What you write should be the line containing "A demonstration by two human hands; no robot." followed by every line after it to the end of the listing, exactly as given, and nothing more.

[Working data — start]

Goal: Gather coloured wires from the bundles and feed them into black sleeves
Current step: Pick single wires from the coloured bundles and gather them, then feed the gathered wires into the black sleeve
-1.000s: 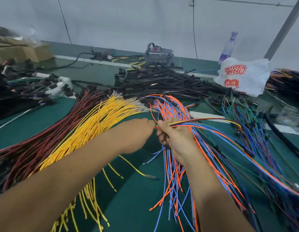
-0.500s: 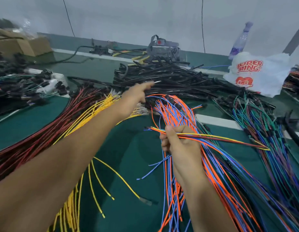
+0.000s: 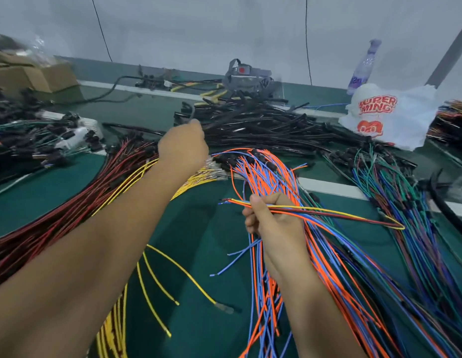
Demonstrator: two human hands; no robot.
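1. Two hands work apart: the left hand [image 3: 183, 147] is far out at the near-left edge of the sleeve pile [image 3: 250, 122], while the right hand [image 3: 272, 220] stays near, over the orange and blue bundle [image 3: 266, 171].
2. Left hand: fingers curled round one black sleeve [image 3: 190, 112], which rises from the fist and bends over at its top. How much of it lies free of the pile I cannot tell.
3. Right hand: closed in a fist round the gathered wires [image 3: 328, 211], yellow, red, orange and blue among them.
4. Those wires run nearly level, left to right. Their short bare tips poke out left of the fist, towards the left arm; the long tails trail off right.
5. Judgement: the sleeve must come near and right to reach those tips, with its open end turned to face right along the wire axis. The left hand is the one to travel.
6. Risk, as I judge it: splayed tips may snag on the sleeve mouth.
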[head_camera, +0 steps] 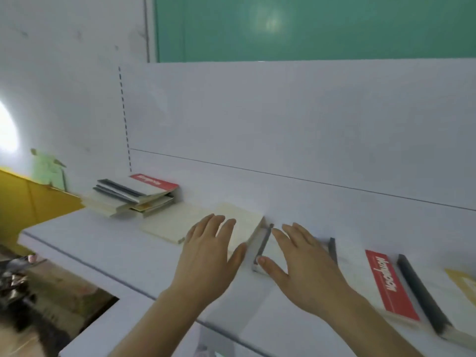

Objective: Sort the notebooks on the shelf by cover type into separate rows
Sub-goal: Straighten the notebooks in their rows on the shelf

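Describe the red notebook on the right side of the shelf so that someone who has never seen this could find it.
Start at the white shelf and go right, past both hands. The red notebook lies flat near the front edge, its red band carrying white lettering. A dark-spined notebook lies just right of it; the other red one tops the far-left pile.

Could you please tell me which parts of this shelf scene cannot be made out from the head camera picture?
- Head view: the pile of notebooks at the shelf's left end is too blurred to count.
- The cream notebook is partly hidden under the left hand.
- The cover under the right hand is hidden by it.
- The yellow notebook is cut off by the right edge.
- The print on the red-banded notebook is too blurred to read surely.
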`<state>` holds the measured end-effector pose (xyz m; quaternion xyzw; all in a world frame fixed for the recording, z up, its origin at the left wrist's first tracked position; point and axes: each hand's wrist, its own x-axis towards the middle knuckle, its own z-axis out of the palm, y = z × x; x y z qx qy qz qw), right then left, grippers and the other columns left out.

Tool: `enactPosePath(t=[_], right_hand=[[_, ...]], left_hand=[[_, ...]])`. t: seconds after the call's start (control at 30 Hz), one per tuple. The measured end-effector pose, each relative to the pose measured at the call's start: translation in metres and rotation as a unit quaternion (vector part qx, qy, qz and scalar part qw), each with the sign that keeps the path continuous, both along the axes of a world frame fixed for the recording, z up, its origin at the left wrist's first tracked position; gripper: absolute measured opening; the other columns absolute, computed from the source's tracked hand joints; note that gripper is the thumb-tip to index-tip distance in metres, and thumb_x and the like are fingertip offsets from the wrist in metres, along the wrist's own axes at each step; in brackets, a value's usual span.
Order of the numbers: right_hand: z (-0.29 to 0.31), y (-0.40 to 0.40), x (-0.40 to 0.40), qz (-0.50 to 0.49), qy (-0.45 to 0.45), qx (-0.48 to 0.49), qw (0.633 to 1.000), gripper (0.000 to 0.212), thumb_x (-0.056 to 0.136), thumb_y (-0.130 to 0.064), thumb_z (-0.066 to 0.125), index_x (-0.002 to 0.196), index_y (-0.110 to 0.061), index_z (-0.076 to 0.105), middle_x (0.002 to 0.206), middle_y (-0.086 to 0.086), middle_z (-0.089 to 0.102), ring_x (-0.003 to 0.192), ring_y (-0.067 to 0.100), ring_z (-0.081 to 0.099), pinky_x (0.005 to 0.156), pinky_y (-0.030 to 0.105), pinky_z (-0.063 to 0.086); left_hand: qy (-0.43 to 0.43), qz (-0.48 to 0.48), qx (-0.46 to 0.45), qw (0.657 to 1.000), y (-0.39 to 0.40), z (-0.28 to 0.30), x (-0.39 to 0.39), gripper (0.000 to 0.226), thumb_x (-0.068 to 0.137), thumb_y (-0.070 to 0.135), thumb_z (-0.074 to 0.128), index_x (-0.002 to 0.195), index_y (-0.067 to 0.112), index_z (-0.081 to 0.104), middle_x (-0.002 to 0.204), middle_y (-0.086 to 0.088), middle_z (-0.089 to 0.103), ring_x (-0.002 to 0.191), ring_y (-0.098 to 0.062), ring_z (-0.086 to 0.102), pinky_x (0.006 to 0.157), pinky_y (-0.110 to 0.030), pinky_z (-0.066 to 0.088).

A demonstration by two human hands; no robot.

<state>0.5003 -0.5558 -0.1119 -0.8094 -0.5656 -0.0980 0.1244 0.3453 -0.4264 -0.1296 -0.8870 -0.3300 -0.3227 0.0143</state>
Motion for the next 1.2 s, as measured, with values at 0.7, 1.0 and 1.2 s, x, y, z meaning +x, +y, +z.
enactPosePath(t=[0.7, 1.0, 1.2], right_hand=[[-0.002, 0.377, -0.153, 0.072, -0.023, 0.053, 0.996, 0.06, 0.099, -0.058, 0.027, 0.143, -0.018, 0.038, 0.143, 0.001, 0.044, 0.135, 0.021, 0.033, 0.112, 0.037, 0.033], [-0.017, 0.45, -0.151, 0.031, -0.056, -0.032, 0.997, 0.045, 0.099, -0.057, 0.029, 0.119, -0.025, 0.053, 0.121, -0.004, 0.057, 0.115, 0.021, 0.051, 0.095, 0.035, 0.041], [-0.009, 0.449, -0.165, -0.007, -0.038, 0.009, 0.999, 0.041, 0.1, -0.049, 0.023, 0.088, -0.025, 0.053, 0.089, -0.006, 0.063, 0.082, 0.017, 0.058, 0.07, 0.035, 0.046]], left_hand=[[0.038, 0.06, -0.047, 0.996, 0.306, 0.008, -0.183, 0.058, 0.101, 0.056, 0.034, 0.151, 0.028, 0.034, 0.157, 0.009, 0.033, 0.146, -0.013, 0.027, 0.118, -0.03, 0.023], [0.097, 0.005, -0.043, 0.994, 0.403, -0.006, -0.171, 0.049, 0.1, 0.059, 0.033, 0.136, 0.03, 0.048, 0.142, 0.01, 0.046, 0.131, -0.012, 0.044, 0.105, -0.028, 0.039], [-0.005, -0.099, -0.047, 0.994, 0.444, -0.01, -0.171, 0.034, 0.101, 0.049, 0.039, 0.12, 0.028, 0.058, 0.118, 0.012, 0.057, 0.109, -0.011, 0.054, 0.089, -0.026, 0.046]])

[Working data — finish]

# Expected answer:
A demonstration by two human hands; no robot.

<state>0.5003 -0.5558 -0.1119 -0.8094 -0.5656 -0.0980 0.1244 0.3453 -0.4264 -0.1296 -0.8870 -0.3300 -0.3227 0.0143</state>
Motion for the next 1.2 s, as measured, with values at 0.7, 1.0 and 1.2 s, x, y, z meaning +x, +y, +z.
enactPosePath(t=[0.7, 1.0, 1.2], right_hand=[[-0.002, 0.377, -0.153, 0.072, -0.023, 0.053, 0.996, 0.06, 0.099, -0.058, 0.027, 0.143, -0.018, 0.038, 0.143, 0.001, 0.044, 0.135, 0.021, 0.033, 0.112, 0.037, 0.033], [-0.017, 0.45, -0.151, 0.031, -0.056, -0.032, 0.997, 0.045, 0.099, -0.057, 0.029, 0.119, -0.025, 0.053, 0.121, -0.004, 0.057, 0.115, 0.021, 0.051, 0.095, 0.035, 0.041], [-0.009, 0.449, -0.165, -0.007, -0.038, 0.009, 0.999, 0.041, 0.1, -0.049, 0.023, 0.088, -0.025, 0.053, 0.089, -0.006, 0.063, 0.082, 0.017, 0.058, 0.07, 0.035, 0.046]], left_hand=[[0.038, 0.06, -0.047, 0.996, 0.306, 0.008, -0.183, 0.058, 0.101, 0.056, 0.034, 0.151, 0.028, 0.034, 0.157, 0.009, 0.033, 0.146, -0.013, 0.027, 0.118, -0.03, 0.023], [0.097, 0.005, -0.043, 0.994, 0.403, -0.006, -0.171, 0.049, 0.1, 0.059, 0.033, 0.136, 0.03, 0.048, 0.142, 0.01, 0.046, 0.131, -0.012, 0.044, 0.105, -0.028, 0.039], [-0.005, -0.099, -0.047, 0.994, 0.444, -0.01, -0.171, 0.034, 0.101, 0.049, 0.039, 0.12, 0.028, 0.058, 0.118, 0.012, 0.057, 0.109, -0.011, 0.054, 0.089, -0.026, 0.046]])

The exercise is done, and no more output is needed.